As Seinfeld said, you're just rooting for the clothes.

Local disillusion

"The fight is not over. I can watch Kevin Garnett on TV. I'm still not going to Barclays Center," said the Rev. Clinton Miller of Brown Memorial Baptist Church, last night at a candidates' forum for the 35th Council District.

It's notable that Miller was tougher on Atlantic Yards than the candidates, none of whom expressed support but mostly treated it as a done deal. (I'll have more on the candidates, and the forum, in a future post.)

Did the arena lure stars?

New York Times sports columnist Harvey Araton heaps all the praise on the arena that "first and foremost" drew the Celtics' stars, in Nets’ N.B.A. Star, Barclays Center, Lures Others, suggesting that " Barclays Center’s one-year-old shadow has grown quickly, encroaching now on the prime Midtown real estate of Madison Square Garden."

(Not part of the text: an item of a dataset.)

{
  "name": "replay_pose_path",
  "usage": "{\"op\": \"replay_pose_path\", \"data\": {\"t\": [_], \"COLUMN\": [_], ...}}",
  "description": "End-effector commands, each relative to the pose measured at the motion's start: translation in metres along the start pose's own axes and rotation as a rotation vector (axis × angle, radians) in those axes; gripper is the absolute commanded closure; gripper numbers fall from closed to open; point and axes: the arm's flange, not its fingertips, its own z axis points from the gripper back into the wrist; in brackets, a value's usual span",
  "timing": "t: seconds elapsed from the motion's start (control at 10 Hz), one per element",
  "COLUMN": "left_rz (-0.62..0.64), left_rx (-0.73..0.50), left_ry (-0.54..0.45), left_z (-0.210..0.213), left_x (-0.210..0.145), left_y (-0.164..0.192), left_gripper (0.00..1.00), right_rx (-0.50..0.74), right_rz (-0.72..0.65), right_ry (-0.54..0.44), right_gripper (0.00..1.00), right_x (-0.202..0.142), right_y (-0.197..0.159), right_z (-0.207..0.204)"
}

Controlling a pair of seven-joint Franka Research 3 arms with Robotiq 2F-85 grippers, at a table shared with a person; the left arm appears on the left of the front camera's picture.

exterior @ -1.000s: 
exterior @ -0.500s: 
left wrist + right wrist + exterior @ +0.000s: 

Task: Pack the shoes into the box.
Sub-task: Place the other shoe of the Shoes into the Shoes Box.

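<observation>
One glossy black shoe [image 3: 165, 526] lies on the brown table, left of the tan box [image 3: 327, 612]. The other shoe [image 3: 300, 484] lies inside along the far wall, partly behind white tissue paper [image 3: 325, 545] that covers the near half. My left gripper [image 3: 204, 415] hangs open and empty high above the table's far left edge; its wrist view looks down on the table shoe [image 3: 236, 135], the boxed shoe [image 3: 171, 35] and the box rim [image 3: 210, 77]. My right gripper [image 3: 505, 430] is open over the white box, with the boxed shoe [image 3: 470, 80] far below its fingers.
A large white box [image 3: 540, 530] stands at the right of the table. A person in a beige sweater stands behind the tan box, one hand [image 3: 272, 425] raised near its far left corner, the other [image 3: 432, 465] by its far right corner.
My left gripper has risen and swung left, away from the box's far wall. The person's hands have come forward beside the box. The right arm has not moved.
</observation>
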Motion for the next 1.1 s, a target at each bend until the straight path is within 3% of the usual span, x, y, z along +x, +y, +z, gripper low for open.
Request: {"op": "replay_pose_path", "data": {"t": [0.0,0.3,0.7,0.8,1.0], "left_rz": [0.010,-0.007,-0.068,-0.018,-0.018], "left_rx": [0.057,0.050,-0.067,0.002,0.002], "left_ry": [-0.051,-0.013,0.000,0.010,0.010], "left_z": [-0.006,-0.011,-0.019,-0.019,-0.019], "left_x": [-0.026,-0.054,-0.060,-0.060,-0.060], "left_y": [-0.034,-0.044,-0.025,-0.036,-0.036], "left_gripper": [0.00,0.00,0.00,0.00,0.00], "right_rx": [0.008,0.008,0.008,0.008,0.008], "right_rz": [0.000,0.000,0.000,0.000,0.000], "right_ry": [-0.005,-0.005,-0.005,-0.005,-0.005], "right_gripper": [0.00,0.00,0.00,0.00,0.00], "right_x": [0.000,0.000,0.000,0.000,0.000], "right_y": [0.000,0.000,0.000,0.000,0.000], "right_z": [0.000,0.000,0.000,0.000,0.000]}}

He notes that NBA Commissioner David Sterm "knew little of the transportation hub and gentrifying neighborhoods around the proposed site," and players knew even less.

Garnett, visiting on Christmas Day for a game, called the arena “phenomenal.” New coach Kidd praised the arena at his introductory press conference: “It’s not East Rutherford.”

Adds Araton:
He did not have to explain that Thursday night when he pitched the deal to Garnett, who had to agree to waive his no-trade clause. Opposition to its construction notwithstanding — and that is another story, entirely — the arena and its proximity to Manhattan sold itself to those who played in it.
Barclays became the Nets’ brightest star, pulling in Pierce and Garnett.
While the headline's conclusory, Araton adds an additional factor in the penultimate sentence. Barclays is a shiny (on the inside) new arena, but it's also located in the country's media capital, and that has to be equally key.

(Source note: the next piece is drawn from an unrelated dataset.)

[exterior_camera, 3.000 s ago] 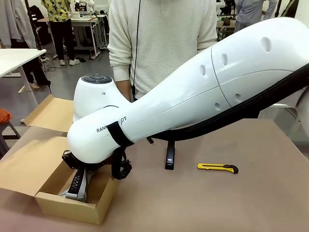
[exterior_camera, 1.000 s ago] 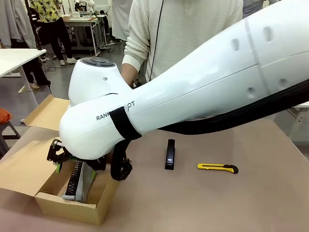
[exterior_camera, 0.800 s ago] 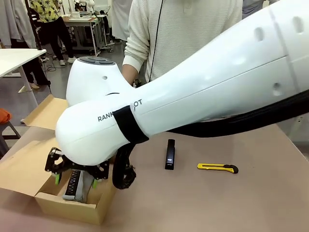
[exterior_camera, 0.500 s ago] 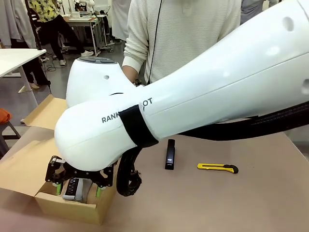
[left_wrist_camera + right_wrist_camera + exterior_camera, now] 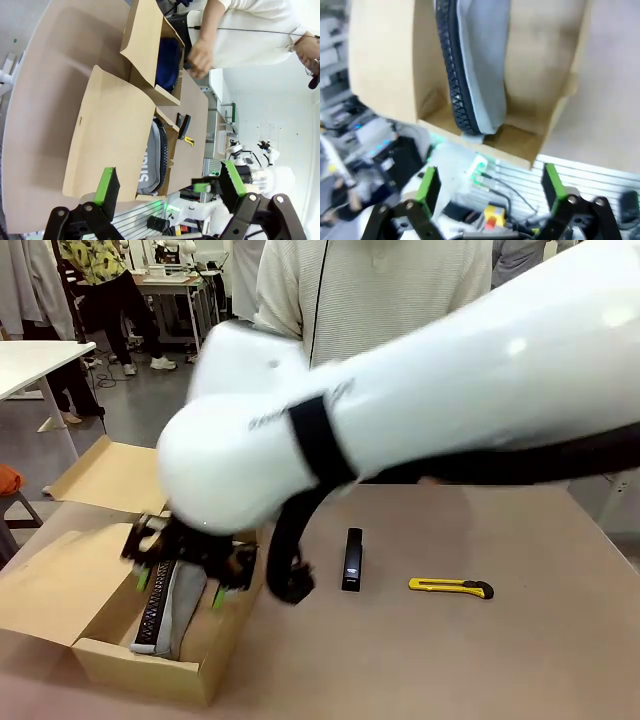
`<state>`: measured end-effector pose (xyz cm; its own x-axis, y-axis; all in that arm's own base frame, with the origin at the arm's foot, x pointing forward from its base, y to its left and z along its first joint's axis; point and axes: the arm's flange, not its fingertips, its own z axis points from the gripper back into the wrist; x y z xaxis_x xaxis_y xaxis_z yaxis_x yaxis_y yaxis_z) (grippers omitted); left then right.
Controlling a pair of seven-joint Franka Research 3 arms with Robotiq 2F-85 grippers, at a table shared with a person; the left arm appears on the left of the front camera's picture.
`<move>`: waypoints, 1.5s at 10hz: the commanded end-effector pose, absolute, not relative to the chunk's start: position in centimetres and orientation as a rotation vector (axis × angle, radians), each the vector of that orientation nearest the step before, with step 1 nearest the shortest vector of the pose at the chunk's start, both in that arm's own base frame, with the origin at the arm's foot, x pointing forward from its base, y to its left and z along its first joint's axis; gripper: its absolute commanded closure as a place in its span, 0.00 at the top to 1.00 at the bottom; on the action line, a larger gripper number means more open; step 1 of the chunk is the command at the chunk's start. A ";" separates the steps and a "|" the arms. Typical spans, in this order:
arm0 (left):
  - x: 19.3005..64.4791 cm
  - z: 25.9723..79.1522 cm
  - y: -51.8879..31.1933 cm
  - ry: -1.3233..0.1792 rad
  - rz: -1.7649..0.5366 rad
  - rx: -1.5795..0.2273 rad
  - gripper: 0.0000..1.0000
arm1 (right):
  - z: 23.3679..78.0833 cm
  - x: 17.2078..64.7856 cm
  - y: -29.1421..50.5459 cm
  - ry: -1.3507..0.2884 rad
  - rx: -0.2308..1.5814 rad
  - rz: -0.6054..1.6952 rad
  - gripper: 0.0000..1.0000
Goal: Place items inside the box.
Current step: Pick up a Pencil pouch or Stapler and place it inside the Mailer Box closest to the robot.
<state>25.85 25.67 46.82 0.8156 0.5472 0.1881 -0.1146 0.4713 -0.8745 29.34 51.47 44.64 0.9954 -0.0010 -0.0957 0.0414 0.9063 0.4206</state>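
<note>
My right arm (image 5: 430, 400), the largest form in the front view, enters from the right, crosses the middle and bends down at the wrist over the left side of the bench (image 5: 450, 660); its outline is motion-blurred. A person (image 5: 380, 290) in a pale ribbed sweater stands at the far edge. The cardboard box (image 5: 150, 672) sits at the near left corner with its flaps spread outward. The grey zip pencil case (image 5: 172, 608) lies inside it on its long edge, zip uppermost, leaning against one side wall. My right gripper (image 5: 182, 583) hangs just above the open box with its fingers pointing down; the jaws are spread wide and nothing is between the green pads, which in the right wrist view stand to either side of the case without touching it. My left gripper (image 5: 168, 182) is held high and well away from the box, looking across the bench; its jaws are likewise wide apart and empty. In the left wrist view a dark blue pouch (image 5: 167, 62) rests between cardboard flaps beyond the case; whether it shares the same compartment cannot be told. The person's hand (image 5: 200, 55) is blurred near it. A black stapler (image 5: 352, 560) lies on the bare bench right of the box, and a yellow utility knife (image 5: 450, 587) lies farther right, apart from it.
</note>
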 end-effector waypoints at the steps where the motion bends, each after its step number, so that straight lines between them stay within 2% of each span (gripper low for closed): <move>1: 25.8 46.9 25.6 -0.496 0.407 -1.012 1.00 | 48.0 29.4 39.6 0.101 0.630 -0.121 1.00; 3: 25.8 46.9 25.6 -0.496 0.407 -1.012 1.00 | 50.3 29.3 29.0 0.124 0.843 -0.162 1.00; 6: 25.8 46.9 25.6 -0.496 0.407 -1.012 1.00 | 50.2 27.2 13.5 0.118 1.142 -0.288 1.00; 8: 25.8 46.9 25.6 -0.496 0.407 -1.012 1.00 | 46.7 25.8 4.7 0.162 1.328 -0.398 1.00; 11: 25.8 46.9 25.6 -0.496 0.407 -1.012 1.00 | 37.7 21.7 -1.5 0.210 1.503 -0.367 1.00; 13: 25.8 46.9 25.6 -0.496 0.407 -1.012 1.00 | 31.9 19.3 -2.0 0.261 1.525 -0.297 1.00; 14: 25.8 46.9 25.6 -0.496 0.407 -1.012 1.00 | 30.3 19.1 -0.9 0.217 1.465 -0.336 1.00; 15: 25.8 46.9 25.6 -0.496 0.407 -1.012 1.00 | 40.1 28.5 -8.2 0.242 1.549 -0.371 1.00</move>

Also, the Nets had the parts to be competitive. I suspect those factors were equally important to the players' decision than the "star" new arena.

Opposition "another story"? Nah

Note how a sports columnist can call arena opposition "another story, entirely." Actually, it's all linked, because if the Barclays Center is the product of the Culture of Cheating, then that persists.

Araton, in a version of the column posted online, wrote:
They would continue to be a laughingstock, on New Jersey landfill or over rail yards in Brooklyn.
My response, on Twitter:


That got changed, belatedly, to "on New Jersey landfill at the rail yards in Brooklyn," which omitted the crucial word "or."

Even "at rail yards" is incorrect, because, as Atlantic Yards opponents and others better informed than most sports writers pointed out, only half of the arena site is a piece of the railyard, while the rest used private and public property, including public streets.